Asked about that, Robison pointed out that Portland was only investigated after documentation came to the league, and the same rules would apply to everyone else.

"I sat in [current Columbus Blue Jackets forward] Ryan Johansen's house when Portland showed up to convince him to come," Overhardt continued. "No money exchanged hands."

"It all got started because you had plenty of jealousy of the quality of recruits they've been able to scout, develop and get [NHL] drafted. Go to any bantam game and you'll see those guys are there... They basically outworked and outplanned people." (CBC Sports)

The higher one climbs, the more he exposes. Perhaps Portland might have anticipated the turnaround it has since Bill Gallacher bought the then-sputtering team fewer than five years ago would attract scrutiny. At the same time, further to Overhardt's point, it's a natural reaction to get defensive and huffy if you feel there are double standards.

From Willes:

... League sources maintain the Winterhawks could have emerged from the WHL's investigation relatively unscathed. But every time the team was questioned or asked to explain itself, their reaction was a combination of defiance and belligerence.

"They said it was envy," said a league source. "It was everybody else's fault.

"It was the volume of the offences and the lack of respect that drove this thing."

The whole matter reportedly came to a head last January when Seattle acquired Seth Swenson from Portland in a trade. Sometime later, it became apparent that Swenson had a separate deal with Portland outside the standard WHL players' agreement.

"That was the smoking gun," said another league source. (Vancouver Province)

It is a grey area. Friedman concludes, "Clearly, the Winterhawks were a target."
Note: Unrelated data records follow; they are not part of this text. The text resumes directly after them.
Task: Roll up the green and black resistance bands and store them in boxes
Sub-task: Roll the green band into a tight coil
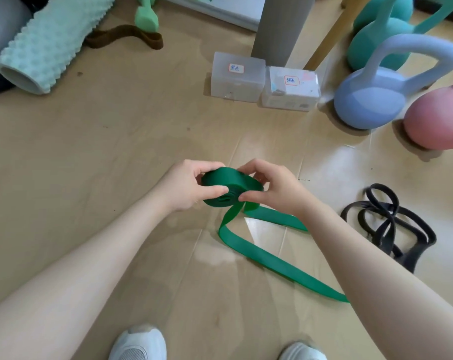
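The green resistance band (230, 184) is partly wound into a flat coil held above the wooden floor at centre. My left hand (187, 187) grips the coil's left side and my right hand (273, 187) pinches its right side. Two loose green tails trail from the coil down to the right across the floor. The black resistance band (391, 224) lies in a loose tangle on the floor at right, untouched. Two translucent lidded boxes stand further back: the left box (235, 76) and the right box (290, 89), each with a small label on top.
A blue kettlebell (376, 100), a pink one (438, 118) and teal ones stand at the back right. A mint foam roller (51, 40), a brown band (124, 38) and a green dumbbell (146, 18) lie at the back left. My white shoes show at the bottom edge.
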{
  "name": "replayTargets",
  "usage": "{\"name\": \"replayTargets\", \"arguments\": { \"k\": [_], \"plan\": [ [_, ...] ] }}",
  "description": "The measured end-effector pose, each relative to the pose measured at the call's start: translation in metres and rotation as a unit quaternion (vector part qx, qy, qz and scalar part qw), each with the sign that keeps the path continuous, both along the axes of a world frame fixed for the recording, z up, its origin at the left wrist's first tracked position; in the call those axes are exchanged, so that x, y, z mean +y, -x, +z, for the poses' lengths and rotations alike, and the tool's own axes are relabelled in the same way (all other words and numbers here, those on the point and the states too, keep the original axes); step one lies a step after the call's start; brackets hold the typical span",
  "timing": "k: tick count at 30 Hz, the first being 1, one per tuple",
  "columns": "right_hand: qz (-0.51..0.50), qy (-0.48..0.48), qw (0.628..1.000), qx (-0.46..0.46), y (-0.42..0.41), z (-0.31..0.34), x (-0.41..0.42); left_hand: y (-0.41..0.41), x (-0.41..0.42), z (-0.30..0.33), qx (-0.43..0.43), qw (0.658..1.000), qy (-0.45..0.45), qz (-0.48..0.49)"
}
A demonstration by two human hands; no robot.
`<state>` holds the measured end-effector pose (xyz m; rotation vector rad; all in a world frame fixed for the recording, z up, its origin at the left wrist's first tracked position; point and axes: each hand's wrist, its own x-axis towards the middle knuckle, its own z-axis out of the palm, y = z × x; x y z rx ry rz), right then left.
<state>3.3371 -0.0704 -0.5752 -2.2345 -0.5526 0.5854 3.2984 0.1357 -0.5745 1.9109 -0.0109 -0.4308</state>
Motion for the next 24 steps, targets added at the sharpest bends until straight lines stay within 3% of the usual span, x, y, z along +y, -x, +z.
{"name": "replayTargets", "arguments": {
  "k": [5, 8, 11, 16, 22, 24],
  "plan": [
    [0.041, 0.076, 0.995, -0.054, -0.003, 0.011, -0.011, 0.006, -0.002, 0.001, 0.029, 0.999, 0.028, -0.002],
    [-0.027, -0.008, 0.999, 0.044, 0.008, 0.002, -0.006, 0.009, -0.003, -0.001, 0.048, 0.992, 0.107, 0.037],
    [-0.095, -0.157, 0.97, 0.161, 0.019, -0.006, 0.002, 0.011, -0.002, -0.002, 0.042, 0.984, 0.153, 0.077],
    [-0.134, -0.247, 0.941, 0.187, 0.027, -0.008, 0.013, 0.014, 0.0, -0.005, 0.028, 0.976, 0.182, 0.119],
    [-0.109, -0.207, 0.962, 0.14, 0.025, -0.005, 0.015, 0.015, 0.002, -0.001, 0.006, 0.967, 0.203, 0.156],
    [-0.124, -0.251, 0.946, 0.165, 0.026, -0.003, 0.019, 0.015, -0.001, 0.001, 0.011, 0.955, 0.235, 0.183]
  ]
}}
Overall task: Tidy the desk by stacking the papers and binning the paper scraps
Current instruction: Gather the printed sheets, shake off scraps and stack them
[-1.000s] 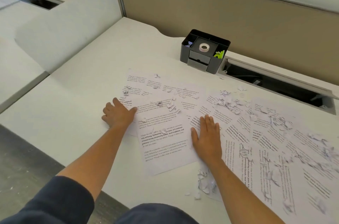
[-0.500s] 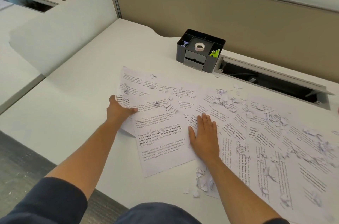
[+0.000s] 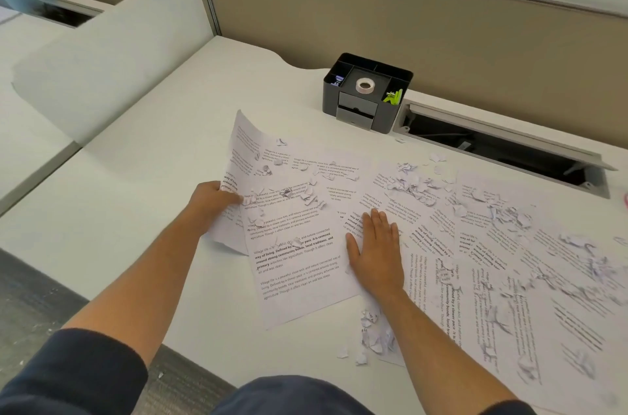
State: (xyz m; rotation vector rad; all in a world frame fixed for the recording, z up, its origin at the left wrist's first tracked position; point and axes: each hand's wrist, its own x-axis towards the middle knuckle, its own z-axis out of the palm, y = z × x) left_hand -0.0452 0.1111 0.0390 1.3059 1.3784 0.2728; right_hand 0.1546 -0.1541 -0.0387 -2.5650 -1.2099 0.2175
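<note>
1. Biggest risk: lifting the sheet [image 3: 253,176] in the left hand [image 3: 212,202] with scraps still on it. Tilted as it is, with its left edge raised off the table [image 3: 129,183], likely to tip the loose bits sideways onto the neighbouring pages or off the near edge to the floor, so more to gather later.
2. Next risk: creasing or tearing. Pinched at one edge only, between thumb and curled fingers, and already bowed upward; a quick pull against the overlapping pages could fold or rip it.
3. Smaller risk: dragging the layer below. Right hand [image 3: 375,258] flat and spread, fingers straight and close together, pressing down on the overlapping papers [image 3: 492,278]; a lighter press could let the whole fan slide along with the lifted sheet.
4. Smallest risk: the little heap of scraps [image 3: 373,336] near the table's front edge, just under the right wrist, easily swept off by the forearm.
5. Look of the papers: white printed pages with short blocks of text, some lines bold, fanned and overlapping from the middle of the table out to the right, none squared into a pile yet.
6. Look of the scraps: small torn, crumpled white pieces, scattered thickly over the pages, densest toward the far right, a few loose ones beside the dark desk organiser [image 3: 367,91].
</note>
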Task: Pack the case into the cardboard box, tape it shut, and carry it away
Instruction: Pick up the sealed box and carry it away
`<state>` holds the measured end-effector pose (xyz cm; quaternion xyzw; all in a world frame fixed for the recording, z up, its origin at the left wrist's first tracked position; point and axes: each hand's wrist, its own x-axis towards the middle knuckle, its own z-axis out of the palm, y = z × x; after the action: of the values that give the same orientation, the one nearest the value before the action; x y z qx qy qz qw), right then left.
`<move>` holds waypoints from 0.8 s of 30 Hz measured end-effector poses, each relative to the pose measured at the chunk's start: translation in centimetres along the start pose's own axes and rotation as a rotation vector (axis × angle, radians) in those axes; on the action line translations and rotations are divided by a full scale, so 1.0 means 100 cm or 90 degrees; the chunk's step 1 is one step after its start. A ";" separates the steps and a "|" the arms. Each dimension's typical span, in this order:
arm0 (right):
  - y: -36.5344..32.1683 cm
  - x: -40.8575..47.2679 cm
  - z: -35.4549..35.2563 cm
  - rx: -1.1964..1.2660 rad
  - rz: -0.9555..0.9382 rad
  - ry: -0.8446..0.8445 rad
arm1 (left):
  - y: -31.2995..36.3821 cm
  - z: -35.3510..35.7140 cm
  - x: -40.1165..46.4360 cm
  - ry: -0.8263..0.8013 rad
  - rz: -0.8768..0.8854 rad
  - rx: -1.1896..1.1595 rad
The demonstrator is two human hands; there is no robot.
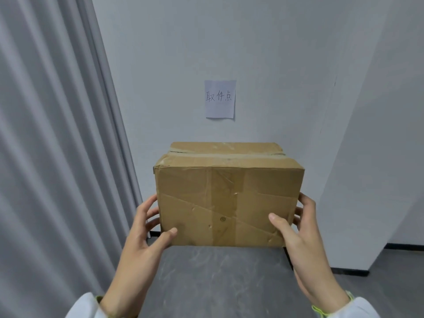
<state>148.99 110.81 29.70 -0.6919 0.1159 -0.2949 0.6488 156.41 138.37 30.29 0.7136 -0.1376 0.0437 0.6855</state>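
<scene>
Two hands are carrying the load. Going left to right: grey pleated curtain [57, 134] hanging close by; our left hand [146, 228] is gripping the left edge of the taped brown cardboard box [229, 198], thumb on the front face, fingers curled round the side. Box is sitting in mid-air above the grey floor [218, 283], under the white paper note [220, 99] on the wall. Our right hand [296, 230] is clamping the right edge likewise. We are judging the risks: slick tape slipping, the box bottom sagging, a corner snagging the curtain.
</scene>
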 end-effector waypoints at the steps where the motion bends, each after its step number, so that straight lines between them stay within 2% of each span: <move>1: 0.005 0.009 0.005 0.001 -0.001 0.000 | -0.005 0.000 0.010 -0.002 0.000 0.002; 15: 0.058 0.201 0.058 0.009 0.004 -0.007 | -0.047 0.038 0.206 -0.002 0.011 0.016; 24: 0.085 0.276 0.096 -0.006 0.013 0.019 | -0.077 0.036 0.297 -0.027 0.002 0.020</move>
<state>178.32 102.65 28.71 -0.6894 0.1338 -0.2981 0.6465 186.35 130.89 30.12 0.7248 -0.1530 0.0317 0.6710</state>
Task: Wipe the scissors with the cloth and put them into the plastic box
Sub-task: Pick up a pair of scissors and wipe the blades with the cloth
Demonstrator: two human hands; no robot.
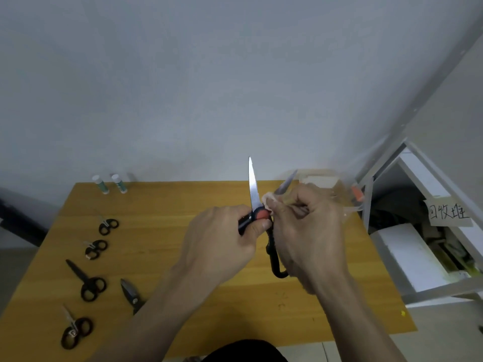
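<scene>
Above the middle of the table (209,309), my left hand (222,239) grips one handle of the opened scissors (257,215), one blade pointing up. My right hand (305,231) pinches the cloth (268,199) against the other blade near the pivot. The plastic box (337,189) sits just behind my right hand, at the table's far right corner

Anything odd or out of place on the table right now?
Nothing stands out. The left hand and right hand hold the open scissors with the cloth at one blade; five more pairs lie on the table at left.
</scene>
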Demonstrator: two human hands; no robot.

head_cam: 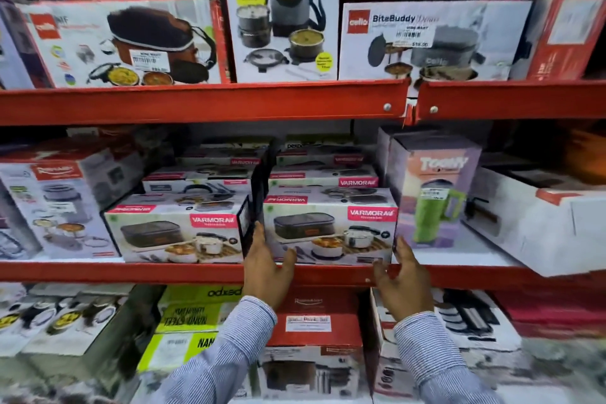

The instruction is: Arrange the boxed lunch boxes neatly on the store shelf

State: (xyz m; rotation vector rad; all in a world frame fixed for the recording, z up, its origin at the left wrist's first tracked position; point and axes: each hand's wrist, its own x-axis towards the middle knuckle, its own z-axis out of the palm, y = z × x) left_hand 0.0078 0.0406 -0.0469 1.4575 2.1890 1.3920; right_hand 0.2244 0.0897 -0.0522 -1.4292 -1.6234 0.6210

This can go one of (at least) two ways. Either the WHL codifies everything that is permissible with player benefits and builds (naive statement alert) more trust between member teams so there is less incentive to make "a separate deal." That's the positive. The negative is that the status quo prevails and it looks like there was a dragnet was run to take down one high-flying team, rather than trying to hold everyone to account. The penalties will catch up to the Winterhawks at some point. In the short run, though, they could become the vintage Al Davis Oakland/L.A. Raiders on skates, outlaws turned into folk heroes.

In an unrelated matter, the Winterhawks beat Seattle 5-2 on Friday. That upped their point percentage to a WHL-best .827.